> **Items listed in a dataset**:
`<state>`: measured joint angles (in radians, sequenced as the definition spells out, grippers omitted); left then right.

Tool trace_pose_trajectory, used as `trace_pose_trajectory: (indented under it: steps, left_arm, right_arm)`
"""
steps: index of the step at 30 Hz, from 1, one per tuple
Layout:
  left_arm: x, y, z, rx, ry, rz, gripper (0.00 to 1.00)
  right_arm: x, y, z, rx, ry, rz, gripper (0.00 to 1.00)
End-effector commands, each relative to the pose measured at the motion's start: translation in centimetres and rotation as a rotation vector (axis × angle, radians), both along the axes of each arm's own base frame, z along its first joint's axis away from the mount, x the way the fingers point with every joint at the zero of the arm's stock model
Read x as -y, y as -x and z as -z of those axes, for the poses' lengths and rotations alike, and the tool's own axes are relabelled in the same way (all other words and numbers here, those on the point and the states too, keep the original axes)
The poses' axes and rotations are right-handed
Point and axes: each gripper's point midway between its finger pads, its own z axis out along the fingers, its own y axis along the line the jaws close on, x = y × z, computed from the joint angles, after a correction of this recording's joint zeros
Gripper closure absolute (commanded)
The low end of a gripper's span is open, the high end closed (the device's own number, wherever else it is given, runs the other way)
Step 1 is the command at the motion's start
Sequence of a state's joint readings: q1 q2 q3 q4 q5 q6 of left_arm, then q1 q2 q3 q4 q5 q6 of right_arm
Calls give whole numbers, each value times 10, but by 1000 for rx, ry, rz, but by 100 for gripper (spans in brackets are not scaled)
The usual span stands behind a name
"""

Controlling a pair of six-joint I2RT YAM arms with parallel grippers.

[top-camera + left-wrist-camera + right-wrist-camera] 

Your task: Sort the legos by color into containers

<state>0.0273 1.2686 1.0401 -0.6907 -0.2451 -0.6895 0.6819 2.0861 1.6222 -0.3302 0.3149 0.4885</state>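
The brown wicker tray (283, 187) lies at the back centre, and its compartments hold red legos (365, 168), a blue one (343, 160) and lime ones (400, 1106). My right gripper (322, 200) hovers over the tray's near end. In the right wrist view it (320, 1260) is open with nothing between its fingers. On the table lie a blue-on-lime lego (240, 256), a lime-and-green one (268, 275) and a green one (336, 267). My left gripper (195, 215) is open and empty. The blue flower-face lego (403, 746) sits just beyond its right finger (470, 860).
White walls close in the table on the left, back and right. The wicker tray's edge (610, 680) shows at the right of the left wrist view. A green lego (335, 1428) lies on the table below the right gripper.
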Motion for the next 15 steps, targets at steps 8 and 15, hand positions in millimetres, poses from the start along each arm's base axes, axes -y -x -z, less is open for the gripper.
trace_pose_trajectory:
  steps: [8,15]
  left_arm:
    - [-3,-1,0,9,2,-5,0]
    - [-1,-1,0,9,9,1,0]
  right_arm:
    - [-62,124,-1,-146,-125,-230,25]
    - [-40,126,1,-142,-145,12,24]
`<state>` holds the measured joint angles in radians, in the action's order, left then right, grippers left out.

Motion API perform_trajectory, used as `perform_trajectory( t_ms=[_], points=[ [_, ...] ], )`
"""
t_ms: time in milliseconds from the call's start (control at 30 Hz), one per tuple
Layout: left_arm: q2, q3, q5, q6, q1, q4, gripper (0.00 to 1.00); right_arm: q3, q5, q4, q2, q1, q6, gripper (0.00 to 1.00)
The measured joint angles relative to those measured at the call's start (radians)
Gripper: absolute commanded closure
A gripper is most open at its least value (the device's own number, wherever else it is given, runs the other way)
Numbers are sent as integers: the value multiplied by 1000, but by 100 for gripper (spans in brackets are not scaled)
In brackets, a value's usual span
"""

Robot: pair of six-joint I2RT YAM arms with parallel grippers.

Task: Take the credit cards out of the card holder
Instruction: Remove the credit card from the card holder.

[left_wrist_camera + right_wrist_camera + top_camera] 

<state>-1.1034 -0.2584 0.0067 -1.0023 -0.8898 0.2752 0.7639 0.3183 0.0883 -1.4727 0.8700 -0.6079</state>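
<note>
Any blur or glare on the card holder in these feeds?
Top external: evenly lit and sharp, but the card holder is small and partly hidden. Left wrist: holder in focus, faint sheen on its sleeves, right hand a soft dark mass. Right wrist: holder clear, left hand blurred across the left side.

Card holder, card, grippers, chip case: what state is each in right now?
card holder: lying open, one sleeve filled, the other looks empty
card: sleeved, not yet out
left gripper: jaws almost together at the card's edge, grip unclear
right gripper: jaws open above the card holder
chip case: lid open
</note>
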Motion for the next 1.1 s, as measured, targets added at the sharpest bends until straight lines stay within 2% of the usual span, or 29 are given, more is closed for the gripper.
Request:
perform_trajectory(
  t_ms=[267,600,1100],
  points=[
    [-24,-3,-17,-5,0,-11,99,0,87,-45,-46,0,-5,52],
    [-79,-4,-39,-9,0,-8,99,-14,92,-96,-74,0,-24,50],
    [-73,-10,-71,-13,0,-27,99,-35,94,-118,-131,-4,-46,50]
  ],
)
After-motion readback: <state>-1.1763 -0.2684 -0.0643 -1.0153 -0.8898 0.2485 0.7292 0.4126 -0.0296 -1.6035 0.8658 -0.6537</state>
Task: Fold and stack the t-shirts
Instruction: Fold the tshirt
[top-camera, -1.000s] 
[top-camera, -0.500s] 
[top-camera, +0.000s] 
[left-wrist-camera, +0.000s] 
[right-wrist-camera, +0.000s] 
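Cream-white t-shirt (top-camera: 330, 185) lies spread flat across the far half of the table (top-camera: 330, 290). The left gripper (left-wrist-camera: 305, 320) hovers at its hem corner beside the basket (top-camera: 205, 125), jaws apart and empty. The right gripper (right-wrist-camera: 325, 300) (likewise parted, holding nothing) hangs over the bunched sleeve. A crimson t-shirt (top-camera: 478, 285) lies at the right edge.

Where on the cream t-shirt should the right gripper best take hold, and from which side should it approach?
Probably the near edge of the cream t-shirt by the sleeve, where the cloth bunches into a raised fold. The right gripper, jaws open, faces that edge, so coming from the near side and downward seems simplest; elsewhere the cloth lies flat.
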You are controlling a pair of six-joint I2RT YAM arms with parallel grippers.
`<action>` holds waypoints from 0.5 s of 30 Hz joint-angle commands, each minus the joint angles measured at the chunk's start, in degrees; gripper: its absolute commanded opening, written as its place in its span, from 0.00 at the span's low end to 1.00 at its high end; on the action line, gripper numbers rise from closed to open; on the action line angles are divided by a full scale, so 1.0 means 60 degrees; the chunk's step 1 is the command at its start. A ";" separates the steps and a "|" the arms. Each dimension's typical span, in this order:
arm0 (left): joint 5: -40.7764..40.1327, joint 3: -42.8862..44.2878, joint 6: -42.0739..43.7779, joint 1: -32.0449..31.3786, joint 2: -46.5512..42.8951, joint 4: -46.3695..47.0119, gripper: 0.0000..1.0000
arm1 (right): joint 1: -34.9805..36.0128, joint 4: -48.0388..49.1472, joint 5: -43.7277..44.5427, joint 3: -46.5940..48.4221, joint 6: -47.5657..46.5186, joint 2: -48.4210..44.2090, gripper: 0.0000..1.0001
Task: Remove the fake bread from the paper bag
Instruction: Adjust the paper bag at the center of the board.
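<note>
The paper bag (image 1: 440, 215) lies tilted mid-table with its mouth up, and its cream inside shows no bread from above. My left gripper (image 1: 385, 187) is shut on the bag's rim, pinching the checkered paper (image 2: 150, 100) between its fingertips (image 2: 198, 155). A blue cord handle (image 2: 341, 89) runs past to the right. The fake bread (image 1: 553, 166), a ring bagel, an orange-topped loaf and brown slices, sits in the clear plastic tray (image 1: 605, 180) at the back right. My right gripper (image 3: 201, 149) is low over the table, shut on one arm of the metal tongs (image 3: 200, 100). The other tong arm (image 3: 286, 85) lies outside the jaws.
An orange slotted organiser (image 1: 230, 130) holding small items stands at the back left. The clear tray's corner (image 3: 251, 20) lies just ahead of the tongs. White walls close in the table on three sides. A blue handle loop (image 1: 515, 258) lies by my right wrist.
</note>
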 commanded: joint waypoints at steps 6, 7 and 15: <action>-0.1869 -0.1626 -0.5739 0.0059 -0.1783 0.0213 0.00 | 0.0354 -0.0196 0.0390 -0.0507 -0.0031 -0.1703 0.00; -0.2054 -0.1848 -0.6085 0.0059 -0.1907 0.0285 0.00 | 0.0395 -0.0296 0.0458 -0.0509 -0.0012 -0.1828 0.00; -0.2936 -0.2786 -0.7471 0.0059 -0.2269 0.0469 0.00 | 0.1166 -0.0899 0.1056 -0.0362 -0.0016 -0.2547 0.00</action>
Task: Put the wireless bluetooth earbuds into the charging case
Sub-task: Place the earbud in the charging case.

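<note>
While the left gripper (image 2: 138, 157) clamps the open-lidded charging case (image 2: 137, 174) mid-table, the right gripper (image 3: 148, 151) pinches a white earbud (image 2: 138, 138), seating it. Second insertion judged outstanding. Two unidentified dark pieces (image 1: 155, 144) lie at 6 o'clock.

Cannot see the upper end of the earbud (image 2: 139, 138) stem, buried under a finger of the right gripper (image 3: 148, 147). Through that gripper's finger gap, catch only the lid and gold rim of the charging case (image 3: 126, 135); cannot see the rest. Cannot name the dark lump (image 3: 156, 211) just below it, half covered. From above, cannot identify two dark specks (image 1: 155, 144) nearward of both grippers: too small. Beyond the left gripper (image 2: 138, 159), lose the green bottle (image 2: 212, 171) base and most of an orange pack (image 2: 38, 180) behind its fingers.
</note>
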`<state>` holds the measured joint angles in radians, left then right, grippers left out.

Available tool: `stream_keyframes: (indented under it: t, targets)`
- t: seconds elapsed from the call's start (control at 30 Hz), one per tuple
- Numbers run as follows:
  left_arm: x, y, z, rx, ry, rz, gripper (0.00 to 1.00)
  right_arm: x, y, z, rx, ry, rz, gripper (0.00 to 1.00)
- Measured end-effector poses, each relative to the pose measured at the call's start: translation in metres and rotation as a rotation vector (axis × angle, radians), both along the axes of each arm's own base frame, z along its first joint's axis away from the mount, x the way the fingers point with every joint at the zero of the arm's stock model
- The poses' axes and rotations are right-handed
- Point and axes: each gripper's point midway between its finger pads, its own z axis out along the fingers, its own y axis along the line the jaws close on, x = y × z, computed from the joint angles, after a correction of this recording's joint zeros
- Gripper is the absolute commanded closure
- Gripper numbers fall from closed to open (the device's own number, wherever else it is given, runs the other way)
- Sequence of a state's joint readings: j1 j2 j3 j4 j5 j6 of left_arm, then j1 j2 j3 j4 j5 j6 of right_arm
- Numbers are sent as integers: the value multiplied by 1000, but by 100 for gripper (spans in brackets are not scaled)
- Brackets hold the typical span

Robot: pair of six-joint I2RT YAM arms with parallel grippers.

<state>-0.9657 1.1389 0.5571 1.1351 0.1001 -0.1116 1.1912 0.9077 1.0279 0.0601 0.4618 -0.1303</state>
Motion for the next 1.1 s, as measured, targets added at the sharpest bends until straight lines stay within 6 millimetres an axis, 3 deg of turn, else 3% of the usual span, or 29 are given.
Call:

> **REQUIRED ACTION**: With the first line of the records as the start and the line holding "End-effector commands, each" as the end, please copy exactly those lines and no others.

> **SOLUTION TO THIS PROBLEM**:
`<state>`: measured joint angles (in radians, sequenced as the definition spells out, grippers omitted); left then right.

Tool trace_pose_trajectory, used as `trace_pose_trajectory: (indented under it: steps, left_arm, right_arm)`
"""
steps: index of the step at 30 Hz, from 1, one per tuple
Layout:
  left_arm: x, y, z, rx, ry, rz, gripper (0.00 to 1.00)
  right_arm: x, y, z, rx, ry, rz, gripper (0.00 to 1.00)
End-effector commands, each relative to the pose measured at the motion's start: translation in centimetres and rotation as a rotation vector (axis × angle, radians), both along the axes of each arm's own base frame, z along its first joint's axis away from the mount, x the way the fingers point with every joint at the zero of the arm's stock model

With this, the answer is complete.